Appellees claim that the fact that Katherine was not wearing a helmet and that no safety gear was provided for her by the appellees is not the proximate cause of the accident. Cause in fact means the act or omission was a substantial factor in bringing about the injury without which no harm would have occurred. Nixon v. Mr. Property Management, 690 S.W.2d 546 (Tex.1985). It is a particularly apt question for jury determination. Farley v. MM Cattle Co., 529 S.W.2d 751, 756 (Tex.1975). The accident may have occurred even if Katherine was not present at the scene, but appellants have alleged that but for the alleged acts of negligence by the appellees Katherine would not have been on the motorcycle, or she would have been wearing protective headgear. Appellees failed to establish that the alleged acts were not a cause in fact of Katherine’s injuries. Ap-pellees also argue that it was not foreseeable that Katherine would be riding the motorcycle involved in the accident. It is not required that the particular accident complained of should have been foreseen; all that is required is that the injury be of such a general character as might reasonably have been anticipated and that the injured party be so situated with relation to the wrongful act that injury might reasonably have been anticipated. Nixon, 690 S.W.2d at 550. The affidavits attached to appellants’ summary judgment response state that Jimmie Martin knew her daughter was riding a moped that day and knew she did not have a helmet. Martin failed to establish that it was not foreseeable that Katherine might be injured if she rode a moped, or a similar vehicle, without protective gear. See Brown v. Edwards Transfer Co., Inc, 764 S.W.2d 220, 224 (Tex. *9141988). Brent Martin failed to establish a lack of proximate cause as a matter of law, given that he purchased the moped for Katherine, without a safety helmet, and knew she rode without protective gear. William Singleton also failed to establish a lack of proximate cause as a matter of law, given that he rode with Katherine, told her he never wore a helmet, and did not instruct Katherine to wear protective gear.

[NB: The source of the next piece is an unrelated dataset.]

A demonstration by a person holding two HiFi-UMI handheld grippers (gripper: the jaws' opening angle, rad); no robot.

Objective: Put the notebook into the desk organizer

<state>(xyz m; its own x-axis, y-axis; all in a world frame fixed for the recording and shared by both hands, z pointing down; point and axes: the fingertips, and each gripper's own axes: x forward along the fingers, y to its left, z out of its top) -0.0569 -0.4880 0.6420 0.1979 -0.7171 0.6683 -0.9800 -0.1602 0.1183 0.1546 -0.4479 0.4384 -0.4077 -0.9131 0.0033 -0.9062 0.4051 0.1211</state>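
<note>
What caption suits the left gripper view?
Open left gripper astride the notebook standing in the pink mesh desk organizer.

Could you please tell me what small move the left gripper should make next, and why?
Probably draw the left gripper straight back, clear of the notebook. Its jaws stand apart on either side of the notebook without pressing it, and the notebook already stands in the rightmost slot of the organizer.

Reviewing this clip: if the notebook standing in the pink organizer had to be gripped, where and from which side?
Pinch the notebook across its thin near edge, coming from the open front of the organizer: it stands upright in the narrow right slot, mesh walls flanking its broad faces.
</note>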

The appellees failed to establish that there was no genuine issue of material fact and that they were entitled to judgment as a matter of law. Tex.R.Civ.P. 166a. The trial court erred in granting summary judgment for Jimmie Lynn Martin, Brent Martin, and William Singleton III. Points of error one, two and three should be sustained and the judgment reversed and remanded to the trial court for trial on the merits. Because the majority holds otherwise, I respectfully dissent.